The broader campaign was publicly claimed by a pro-Russian hacker group identified as "NoName057(16)". This group used social media channels to post boastful messages, or "Bekennernachrichten," taking credit for the attacks. These messages often featured a Russian flag and the phrase "Victory will be ours." German authorities, such as a spokesperson from the Lower Saxony interior ministry, acknowledged these claims and stated it was believed the attacks against police websites originated from outside the country. A Berlin official described the events as the largest attack on the city-state's administration websites and characterized it as part of an "attack on all of Germany."

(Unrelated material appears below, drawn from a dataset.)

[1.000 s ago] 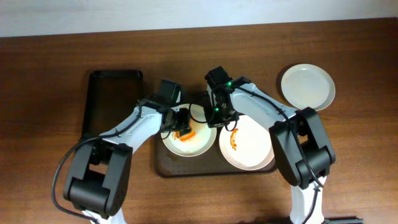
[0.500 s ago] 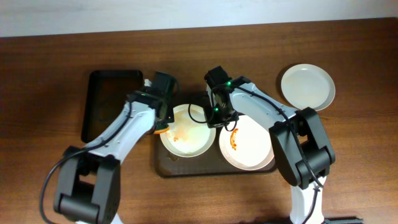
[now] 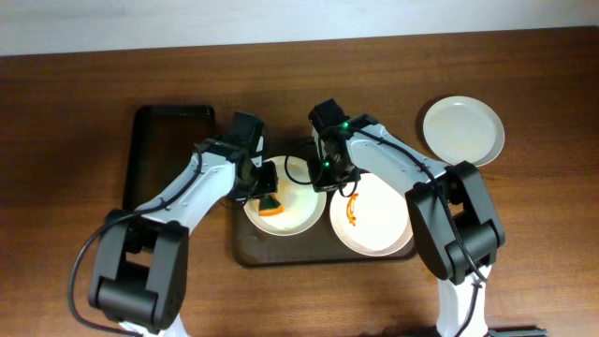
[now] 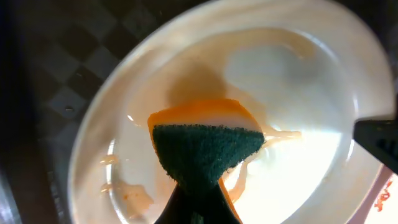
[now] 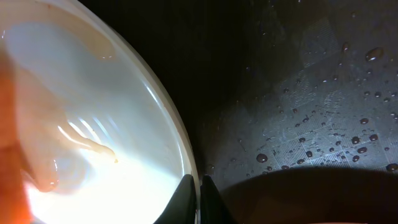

The response from other affected states mirrored the steps taken by the ZBW in terms of containment and restoration. For example, the State Chancellery of Thuringia detected attacks on selected websites, particularly those of the state's interior ministry and police, starting at 8:00 AM on Wednesday. In accordance with their IT security concept, they executed countermeasures which involved taking the affected websites offline for approximately thirty minutes. They noted that while service largely returned to normal, further short-term availability restrictions were possible due to ongoing defensive measures or continued attacks. The primary consequence across all entities was a loss of service availability and public access to online information, with no reports of data exfiltration or theft resulting from these specific DDoS events. The incident at the ZBW and the simultaneous attacks on state portals represented a significant coordinated effort to disrupt German digital public services.